Mechanical keyboards are everywhere these days, and there’s a larger variety now than ever before. If you’re looking to pick one up but want to look beyond the most common layouts and types, read on. Here are eight mechanical keyboards that stick out from the pack.
Feker Alice 80
My first Alice board! And to my great joy, the Feker Alice 80 is a solid — very solid — example of this layout, though its foibles should not be overlooked. The Alice 80 is of a similar build type to Keychron’s Q series, with a full-contact bottom (plus traditional flip-out feet) and all keys mounted on a gasket. In addition, Feker added “a sound dampening silicon switch pad, a silicone PCB foam and a bottom cotton foam” to further silence the Gateron Yellow switches.
I can tell you it makes quite a difference, and anyone would agree in a few keystrokes. The quiet, medium actuation linear switches feel like they’re being pushed through a cloud, and are as close to silent as any mechanical keyboard I’ve used. That is to say, very quiet but for a sort of soft, rippling sound when you’re really going. It’s really very comfortable and my daily driver for now.

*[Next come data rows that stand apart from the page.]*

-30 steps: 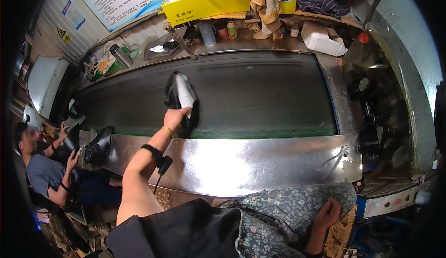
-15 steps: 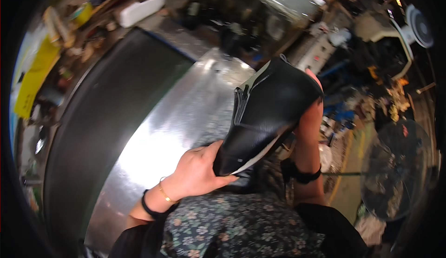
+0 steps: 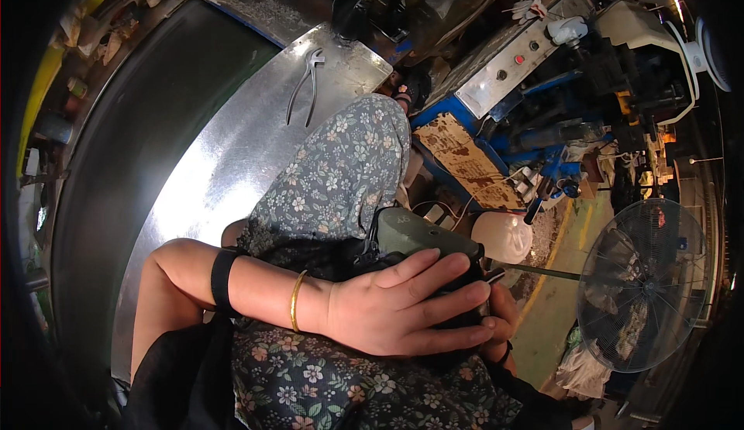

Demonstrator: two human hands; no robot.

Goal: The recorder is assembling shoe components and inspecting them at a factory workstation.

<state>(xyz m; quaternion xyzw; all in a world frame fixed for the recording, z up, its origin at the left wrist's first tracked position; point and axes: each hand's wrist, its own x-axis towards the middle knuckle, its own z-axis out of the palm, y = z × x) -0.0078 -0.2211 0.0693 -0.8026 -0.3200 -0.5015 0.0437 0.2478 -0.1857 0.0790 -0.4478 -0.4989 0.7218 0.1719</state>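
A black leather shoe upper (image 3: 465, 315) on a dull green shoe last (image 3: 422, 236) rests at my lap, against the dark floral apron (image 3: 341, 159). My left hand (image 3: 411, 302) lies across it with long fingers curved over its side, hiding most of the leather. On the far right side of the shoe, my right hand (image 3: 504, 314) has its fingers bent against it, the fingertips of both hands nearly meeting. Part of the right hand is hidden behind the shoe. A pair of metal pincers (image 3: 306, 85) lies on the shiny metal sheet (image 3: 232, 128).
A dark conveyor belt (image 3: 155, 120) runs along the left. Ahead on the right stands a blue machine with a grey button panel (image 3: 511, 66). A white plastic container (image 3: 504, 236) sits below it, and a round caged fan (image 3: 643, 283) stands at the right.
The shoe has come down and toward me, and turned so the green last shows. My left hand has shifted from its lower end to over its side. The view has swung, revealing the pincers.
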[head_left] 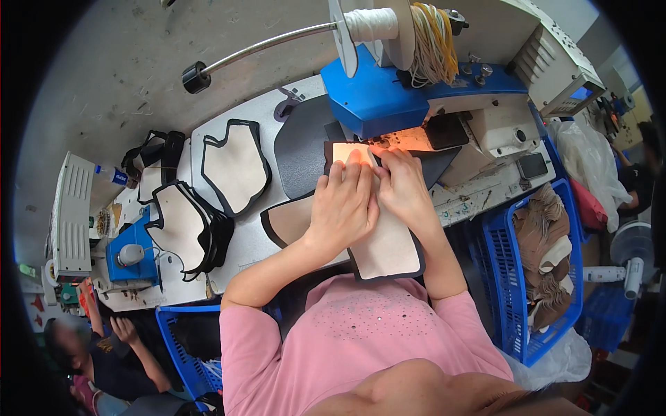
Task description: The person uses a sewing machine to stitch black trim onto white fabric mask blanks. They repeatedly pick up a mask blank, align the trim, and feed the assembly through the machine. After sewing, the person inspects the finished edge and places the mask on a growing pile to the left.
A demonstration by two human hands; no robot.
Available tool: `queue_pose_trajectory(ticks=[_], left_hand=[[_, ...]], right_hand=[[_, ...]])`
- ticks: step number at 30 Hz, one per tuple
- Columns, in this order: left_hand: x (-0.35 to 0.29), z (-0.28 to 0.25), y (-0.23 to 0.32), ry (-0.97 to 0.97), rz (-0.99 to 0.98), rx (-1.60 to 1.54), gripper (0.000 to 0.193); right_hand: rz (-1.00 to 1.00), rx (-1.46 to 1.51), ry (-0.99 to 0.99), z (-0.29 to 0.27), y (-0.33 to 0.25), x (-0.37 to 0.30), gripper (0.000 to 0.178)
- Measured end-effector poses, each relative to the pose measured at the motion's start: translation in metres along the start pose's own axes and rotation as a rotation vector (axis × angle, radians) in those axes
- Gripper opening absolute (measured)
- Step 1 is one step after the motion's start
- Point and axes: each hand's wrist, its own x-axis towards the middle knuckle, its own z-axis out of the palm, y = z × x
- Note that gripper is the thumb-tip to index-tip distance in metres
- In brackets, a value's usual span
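Note:
A cream-coloured panel with a black border (pixel 386 253), like a shoe upper piece, reaches from my lap up under the blue-headed sewing-type machine (pixel 374 93). My left hand (pixel 343 204) lies on it with fingers stretched forward, pressing it down. At the panel's right edge, close to the lit work area, my right hand (pixel 404 182) has its fingers bent, the thumb and forefinger gripping the edge. The machine's lamp casts orange light over the fingertips and the panel's far end. Beneath my left forearm shows another similar panel (pixel 288 220), partly hidden.
Left on the table lie a single black-edged panel (pixel 237 166) and a stack of them (pixel 182 225). A thread spool (pixel 371 26) hangs above. Blue baskets stand on the right (pixel 510 277), holding brown pieces, and at lower left (pixel 184 347). A co-worker (pixel 114 353) sits at far left.

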Motion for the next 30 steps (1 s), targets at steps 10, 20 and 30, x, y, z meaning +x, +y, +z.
queue_pose_trajectory(ticks=[10,20,30], left_hand=[[0.017,0.001,-0.007,0.005,0.061,0.006,0.039],[0.036,-0.015,-0.011,-0.279,0.037,-0.067,0.032],[0.027,-0.012,-0.018,-0.205,0.065,0.062,0.037]], right_hand=[[0.097,0.104,-0.049,-0.004,0.006,0.017,0.028],[0.125,0.186,-0.064,-0.012,0.011,0.012,0.026],[0.117,0.26,0.02,-0.019,0.004,0.008,0.014]])
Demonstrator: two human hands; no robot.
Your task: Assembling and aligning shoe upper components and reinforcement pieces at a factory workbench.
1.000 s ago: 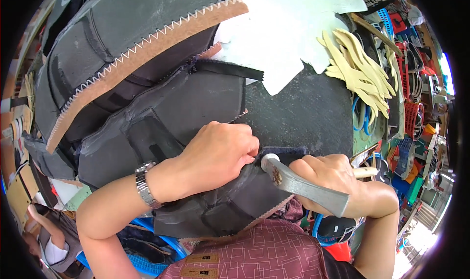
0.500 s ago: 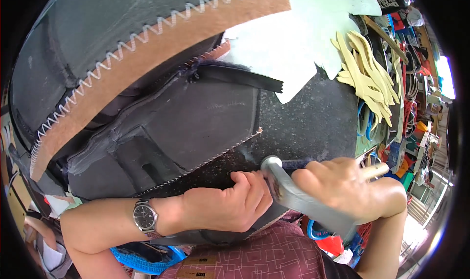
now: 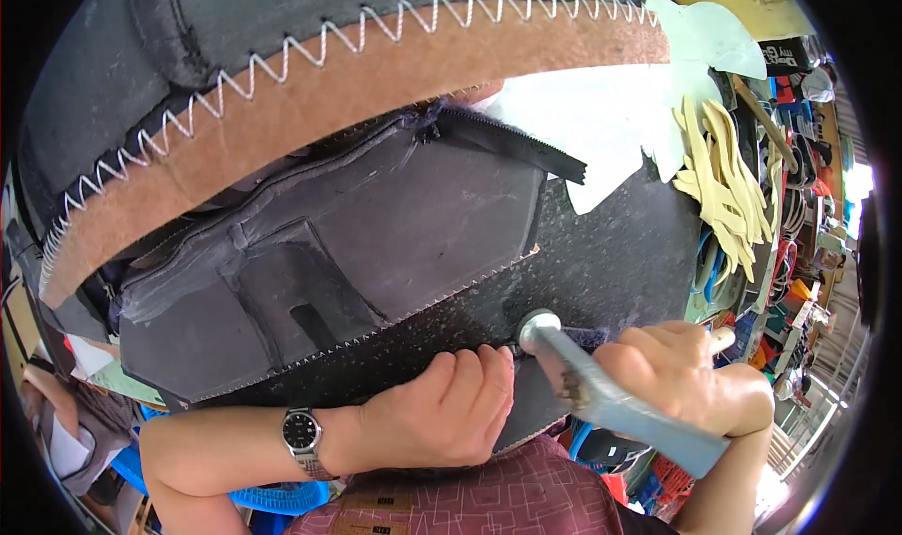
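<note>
My right hand [image 3: 667, 375] grips a hammer [image 3: 639, 413] by its handle. The hammer's round face [image 3: 540, 326] is down by the black speckled sheet [image 3: 611, 225], just right of my left fingertips. My left hand [image 3: 451, 408] is closed, with curled fingertips pressed together against the sheet's near part; what they pinch, if anything, is hidden. Beyond it lies a dark stitched panel [image 3: 451, 216] with a short black zipper end [image 3: 517, 145]. A brown curved strip [image 3: 376, 89], joined to black material by white zigzag stitching, arches over the far side.
White sheet material [image 3: 601, 112] lies under the far right of the work. Pale yellow strips [image 3: 723, 183] are heaped at the right. Crowded shelves of tools and materials [image 3: 799, 206] stand beyond. At the lower left are a blue basket [image 3: 282, 499] and another person's arm [image 3: 56, 399].
The work appears shifted slightly right and down in view, with the brown strip looming larger. The hammer's round face sits slightly lower and farther right; both hands keep their closed grips.
</note>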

This board has a slightly unusual layout, with a windows key to the right of the left space bar segment. I thought I’d hit it by accident a lot, but I didn’t once. It also has a light curve to the angled keys rather than a sudden turn, and a subtle but comfortable tenting angle. On the right edge, you’ve got arrows and page up and down, plus delete. Add a volume dial and that’s it! It’s not as minimal as some, but it’s pretty minimal. If I could have, I would have gotten the 75% version with the function row and aluminum build, but there are none left — for good reason, no doubt. This version is a little flexy and not perfectly balanced, though only at the corners.
But what may put some people off it is the relative lack of customization. The board doesn’t come with any extra keys for swapping out (if you have a Mac layout, say) and although there is a software configurator, I was unable to get it to do more than swap one key with another or macro. So I couldn’t, for instance, set “Play/Pause” to function+down.
I’ll tell you this — if I was sitting down to do a marathon writing session, this is one of the first boards I’d reach for. But if I needed regular access to function and other keys or any kind of more complicated layering (as many keyboard enthusiasts like), then I wouldn’t be able to use it. The feel isn’t quite right for gaming either, in my opinion, but I didn’t let that stop me. That it works wired, on Bluetooth or using a Wi-Fi dongle is just icing on the cake.
Feker Alice 98
Here’s a keyboard with a lot of potential but that ultimately didn’t charm me. The Alice layout plus a number pad on the right, a knob and a tiny LCD screen. Seems like a great match for anyone who wants the ergo benefits of Alice but needs those numbers and doesn’t mind losing a little desktop space.
But the Alice 98 is offered with only Kailh Winter switches, which despite the gasket underneath are just not my style — maybe they just need oiling, but they felt like they had a lot more friction, and not just an intentionally higher resistance. They’re not bad by any means, but the Yellows on the 80 just are a perfect match.
The layout also has a less pronounced tent, almost none at all in fact, which with the tilted key layout actually makes it seem like you’re twisting your wrists inward a bit. I didn’t expect that, but now I understand why the tenting built into the 80 makes it seem flat when it isn’t.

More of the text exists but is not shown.